• [REQUIREMENT]: Only those lines running from the start of the listing below through the line that holds "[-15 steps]" are to be written out, exactly and in full.

• [RAW DATA]:
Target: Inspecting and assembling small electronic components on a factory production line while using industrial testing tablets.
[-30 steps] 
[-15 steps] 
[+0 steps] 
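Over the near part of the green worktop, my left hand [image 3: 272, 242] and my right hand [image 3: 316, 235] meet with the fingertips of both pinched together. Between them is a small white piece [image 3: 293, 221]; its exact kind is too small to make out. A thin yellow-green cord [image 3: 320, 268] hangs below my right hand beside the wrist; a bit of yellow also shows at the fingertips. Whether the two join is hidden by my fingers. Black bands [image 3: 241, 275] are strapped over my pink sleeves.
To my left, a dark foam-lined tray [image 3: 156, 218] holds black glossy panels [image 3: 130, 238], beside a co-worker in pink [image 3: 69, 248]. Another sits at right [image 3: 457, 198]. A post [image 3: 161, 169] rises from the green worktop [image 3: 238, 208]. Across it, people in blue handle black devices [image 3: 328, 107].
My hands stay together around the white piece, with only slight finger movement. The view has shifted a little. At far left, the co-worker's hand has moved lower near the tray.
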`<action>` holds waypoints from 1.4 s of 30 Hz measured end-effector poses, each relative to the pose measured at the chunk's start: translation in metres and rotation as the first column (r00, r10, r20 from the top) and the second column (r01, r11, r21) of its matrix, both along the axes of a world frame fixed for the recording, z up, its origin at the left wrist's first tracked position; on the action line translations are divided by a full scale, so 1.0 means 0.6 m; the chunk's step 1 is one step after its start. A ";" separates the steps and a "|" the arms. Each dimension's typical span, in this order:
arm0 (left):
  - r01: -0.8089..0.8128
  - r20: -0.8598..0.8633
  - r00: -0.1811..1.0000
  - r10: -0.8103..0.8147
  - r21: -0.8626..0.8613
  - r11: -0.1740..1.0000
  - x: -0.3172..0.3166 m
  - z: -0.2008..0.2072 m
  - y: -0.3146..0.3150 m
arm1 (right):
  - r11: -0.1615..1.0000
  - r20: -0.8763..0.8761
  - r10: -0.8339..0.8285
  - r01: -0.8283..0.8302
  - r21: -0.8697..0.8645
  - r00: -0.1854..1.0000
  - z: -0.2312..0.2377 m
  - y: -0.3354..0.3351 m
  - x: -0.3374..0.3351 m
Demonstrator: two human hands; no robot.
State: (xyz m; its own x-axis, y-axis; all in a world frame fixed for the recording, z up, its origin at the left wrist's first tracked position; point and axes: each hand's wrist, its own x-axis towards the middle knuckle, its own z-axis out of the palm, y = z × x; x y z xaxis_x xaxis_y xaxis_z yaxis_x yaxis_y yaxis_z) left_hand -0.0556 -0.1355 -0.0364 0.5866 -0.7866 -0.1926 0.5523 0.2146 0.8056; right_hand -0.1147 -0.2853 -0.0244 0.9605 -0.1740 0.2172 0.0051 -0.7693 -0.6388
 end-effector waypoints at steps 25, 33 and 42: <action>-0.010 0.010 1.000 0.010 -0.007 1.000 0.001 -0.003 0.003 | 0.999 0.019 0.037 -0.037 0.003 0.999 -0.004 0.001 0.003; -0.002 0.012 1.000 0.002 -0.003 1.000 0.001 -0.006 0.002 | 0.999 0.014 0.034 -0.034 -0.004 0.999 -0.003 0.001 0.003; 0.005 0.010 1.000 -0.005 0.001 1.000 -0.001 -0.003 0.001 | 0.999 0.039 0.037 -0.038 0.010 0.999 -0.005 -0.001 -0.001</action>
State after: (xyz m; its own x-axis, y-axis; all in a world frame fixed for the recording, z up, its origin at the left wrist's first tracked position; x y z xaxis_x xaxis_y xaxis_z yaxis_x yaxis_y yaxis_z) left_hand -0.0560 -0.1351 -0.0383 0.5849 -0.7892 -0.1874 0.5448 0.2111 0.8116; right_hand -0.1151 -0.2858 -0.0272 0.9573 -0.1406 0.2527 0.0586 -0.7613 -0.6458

• [EXERCISE RESPONSE]:
Target: Inspecting and assembling small electronic components on a factory production line while using industrial testing tablets.
[-30 steps] 
[-15 steps] 

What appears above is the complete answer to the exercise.